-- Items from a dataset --
__________

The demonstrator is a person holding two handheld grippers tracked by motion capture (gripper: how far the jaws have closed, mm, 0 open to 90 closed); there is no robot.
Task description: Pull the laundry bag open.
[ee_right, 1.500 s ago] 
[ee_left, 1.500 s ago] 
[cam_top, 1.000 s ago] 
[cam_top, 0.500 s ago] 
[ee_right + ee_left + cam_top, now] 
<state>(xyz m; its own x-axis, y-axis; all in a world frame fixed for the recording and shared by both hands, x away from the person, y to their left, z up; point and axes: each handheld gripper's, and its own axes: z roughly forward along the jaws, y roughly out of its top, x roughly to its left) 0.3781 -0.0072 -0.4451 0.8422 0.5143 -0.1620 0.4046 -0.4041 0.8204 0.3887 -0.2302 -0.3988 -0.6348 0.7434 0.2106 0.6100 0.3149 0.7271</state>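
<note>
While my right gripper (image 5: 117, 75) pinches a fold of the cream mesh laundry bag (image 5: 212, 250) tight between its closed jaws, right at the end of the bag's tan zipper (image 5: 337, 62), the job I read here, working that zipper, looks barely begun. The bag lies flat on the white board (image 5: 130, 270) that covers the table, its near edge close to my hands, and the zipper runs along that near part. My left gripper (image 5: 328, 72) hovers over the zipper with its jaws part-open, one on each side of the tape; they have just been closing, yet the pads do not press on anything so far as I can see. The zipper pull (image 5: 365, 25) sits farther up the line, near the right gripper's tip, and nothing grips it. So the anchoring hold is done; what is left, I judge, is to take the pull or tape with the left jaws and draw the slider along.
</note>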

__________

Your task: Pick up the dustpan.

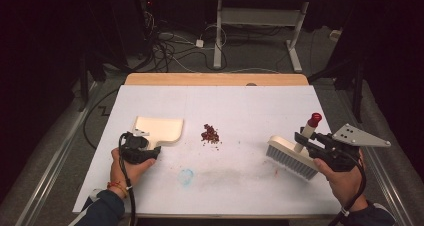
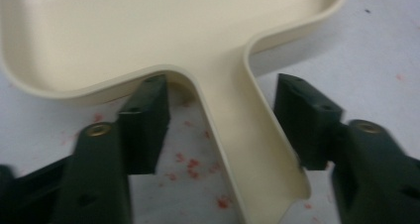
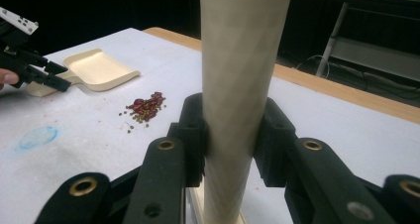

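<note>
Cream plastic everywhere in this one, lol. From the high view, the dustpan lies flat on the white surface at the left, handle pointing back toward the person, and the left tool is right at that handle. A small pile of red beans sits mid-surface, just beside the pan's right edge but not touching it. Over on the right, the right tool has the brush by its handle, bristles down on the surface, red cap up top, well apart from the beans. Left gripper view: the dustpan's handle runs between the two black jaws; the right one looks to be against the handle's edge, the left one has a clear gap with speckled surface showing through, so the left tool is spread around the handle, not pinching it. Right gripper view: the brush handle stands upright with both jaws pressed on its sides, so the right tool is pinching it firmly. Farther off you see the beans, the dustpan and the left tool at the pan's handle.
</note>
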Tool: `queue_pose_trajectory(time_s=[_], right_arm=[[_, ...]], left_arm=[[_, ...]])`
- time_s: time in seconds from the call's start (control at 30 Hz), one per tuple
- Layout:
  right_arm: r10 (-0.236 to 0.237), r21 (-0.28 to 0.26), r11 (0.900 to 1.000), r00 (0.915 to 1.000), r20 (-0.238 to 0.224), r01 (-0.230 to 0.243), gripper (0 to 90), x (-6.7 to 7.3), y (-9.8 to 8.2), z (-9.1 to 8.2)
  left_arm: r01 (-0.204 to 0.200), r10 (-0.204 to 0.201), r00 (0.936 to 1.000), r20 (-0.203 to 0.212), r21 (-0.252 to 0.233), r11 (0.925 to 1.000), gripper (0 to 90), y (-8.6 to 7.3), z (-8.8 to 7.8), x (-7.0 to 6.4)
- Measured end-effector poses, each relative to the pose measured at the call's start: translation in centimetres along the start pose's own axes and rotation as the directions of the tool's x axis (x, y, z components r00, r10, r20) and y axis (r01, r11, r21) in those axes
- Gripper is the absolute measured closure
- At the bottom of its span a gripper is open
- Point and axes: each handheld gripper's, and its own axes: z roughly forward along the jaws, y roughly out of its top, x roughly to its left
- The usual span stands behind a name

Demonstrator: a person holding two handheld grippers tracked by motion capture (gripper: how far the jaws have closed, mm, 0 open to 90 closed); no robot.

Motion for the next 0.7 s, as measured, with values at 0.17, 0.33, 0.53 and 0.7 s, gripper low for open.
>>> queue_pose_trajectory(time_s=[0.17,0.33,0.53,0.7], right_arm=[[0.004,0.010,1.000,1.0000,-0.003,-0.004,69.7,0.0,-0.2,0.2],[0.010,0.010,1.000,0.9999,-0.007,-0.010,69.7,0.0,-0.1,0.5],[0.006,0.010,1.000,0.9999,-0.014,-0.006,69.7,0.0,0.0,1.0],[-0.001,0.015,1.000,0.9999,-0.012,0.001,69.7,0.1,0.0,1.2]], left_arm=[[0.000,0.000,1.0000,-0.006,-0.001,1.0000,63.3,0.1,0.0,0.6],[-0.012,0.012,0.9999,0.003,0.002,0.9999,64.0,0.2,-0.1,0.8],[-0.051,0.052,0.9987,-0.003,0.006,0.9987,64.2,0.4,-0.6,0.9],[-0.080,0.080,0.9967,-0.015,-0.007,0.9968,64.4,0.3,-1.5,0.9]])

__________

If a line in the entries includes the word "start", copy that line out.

-- Response to this exercise --
- time_s: time in seconds from the call's start (control at 30 Hz), one per tuple
- Measured end-effector poses, each relative to the pose measured at the call's start: translation in centimetres along the start pose's own axes and rotation as the directions of the tool's x axis (x, y, z components r00, r10, r20) and y axis (r01, r11, r21) in those axes

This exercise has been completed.